Okay, so not dead then. Not if Owen was messaging him back.
It also explained why Jack wasn't here now. He wanted Jack to be here, even if he was furious with Ianto for so stupidly putting himself in harm's way. He needed someone to validate why he felt the way he did, suddenly scared at how close he'd come to death. Just carrying on as if nothing had happened felt wrong. His life needed to mean something to someone. He didn't have very many someone's, but he thought he had Jack, at least a little bit.
But right now Jack was too caught up in hso own little world of jealousy, having to fight for Gwen's affections, and losing that battle so it seemed. He didn't dislike Rhys from what Ianto could tell, but neither did he have any love for the man who drew Gwen's eyes and heart away from him. Jack liked being the centre of attention and no more so than the attentions of Gwen.
Ianto wasn't jealous of Gwen exactly; he just knew that there was something about her that Jack found fascinating and illusive, like they were kindred spirits of a kind. He supposed they were; both stubborn and tenacious and one hundred percent addicted to the job. Ianto considered himself in a similar position but Jack wasn't drawn to him in the same way as he was with Gwen. Their attraction was physical more than it was emotional, or at least that's how Ianto saw it.
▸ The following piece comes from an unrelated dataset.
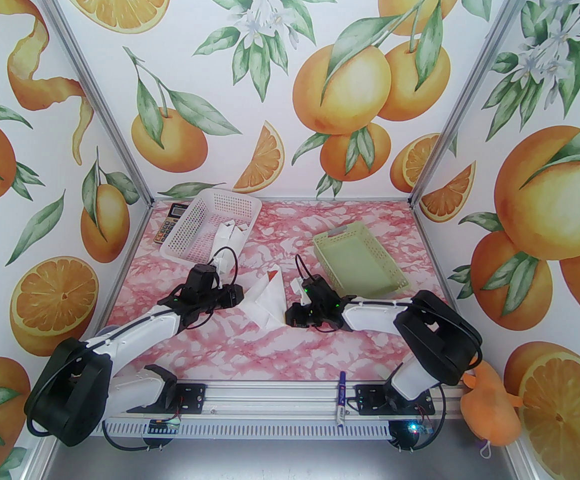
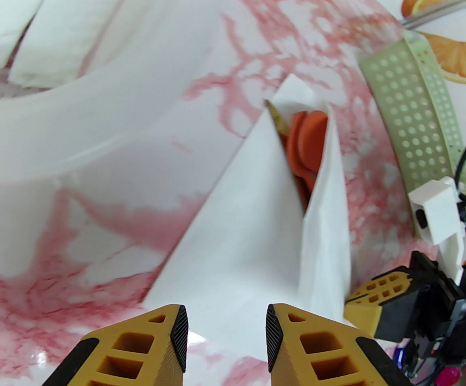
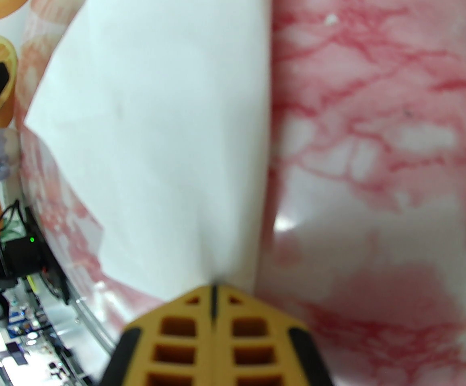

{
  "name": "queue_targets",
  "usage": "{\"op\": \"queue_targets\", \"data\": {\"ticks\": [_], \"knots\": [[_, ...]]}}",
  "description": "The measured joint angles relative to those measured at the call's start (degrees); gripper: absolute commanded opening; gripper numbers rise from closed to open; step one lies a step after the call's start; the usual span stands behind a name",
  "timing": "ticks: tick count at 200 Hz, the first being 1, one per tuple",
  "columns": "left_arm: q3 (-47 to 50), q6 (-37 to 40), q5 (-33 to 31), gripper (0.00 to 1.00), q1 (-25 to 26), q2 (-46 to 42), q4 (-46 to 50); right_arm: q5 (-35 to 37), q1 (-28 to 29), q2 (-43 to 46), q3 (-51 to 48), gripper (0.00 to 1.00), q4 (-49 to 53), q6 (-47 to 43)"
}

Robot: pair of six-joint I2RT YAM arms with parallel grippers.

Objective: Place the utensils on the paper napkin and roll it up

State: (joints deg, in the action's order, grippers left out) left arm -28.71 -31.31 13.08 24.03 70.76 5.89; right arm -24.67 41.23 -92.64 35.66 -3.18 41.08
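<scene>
The white paper napkin stands folded up like a tent in the middle of the table. In the left wrist view the orange-red heads of the utensils peek out of the napkin's open far end, with their handles hidden inside. My left gripper is at the napkin's left edge; its jaws stand open with nothing between them, the tips just short of the paper. My right gripper is at the napkin's near right corner, and its fingers are shut on the napkin's edge.
A white basket holding folded napkins stands at the back left, with a calculator beside it. An empty green basket sits at the back right, close to the right arm. A blue-and-white marker lies on the front rail.
</scene>
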Motion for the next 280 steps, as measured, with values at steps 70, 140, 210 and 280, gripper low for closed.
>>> {"op": "queue_targets", "data": {"ticks": [70, 140, 210, 280], "knots": [[-2.1, 1.9, 1.6, 0.45, -1.4, 9.4, -5.5, 0.0, 0.0, 0.0, 0.1, 0.00, 0.2, -0.2], [-0.7, 2.2, 1.5, 0.54, -1.4, 7.7, -6.1, 0.0, 0.0, 0.0, 0.1, 0.00, 0.2, -0.2], [3.6, 3.2, 0.1, 0.66, -1.1, -8.1, -2.6, 0.0, 0.1, 0.0, 0.1, 0.00, 0.1, -0.2], [5.0, 4.2, -2.0, 0.67, 2.3, -3.7, -1.0, 0.2, 0.4, -0.1, 0.1, 0.00, 0.0, -0.2]]}}
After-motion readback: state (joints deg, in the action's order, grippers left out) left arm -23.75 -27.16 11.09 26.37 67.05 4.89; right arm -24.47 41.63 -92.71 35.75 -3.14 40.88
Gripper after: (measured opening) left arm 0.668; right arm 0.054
Jack enjoyed their physical closeness, but he wasn't here right now ton share their experience and process how he felt about having to stand there and watch his sometimes lover with a gun pointed at him by a man prepared to kill, and then to hear that awful click as the pin fired, even if it was only on an empty chamber.
He shivered again, wrapping his arms around his body. Gwen wouldn't let Rhys out of her sight for having been in danger, but Jack wasn't like that. Ianto had nearly died today and nobody - not even Jack - had seemed to notice, let alone realise, that Ianto was far from okay about it. He flicked off his computer screen, and then the desk lamp, plunging him into darkness as the first sob escaped him.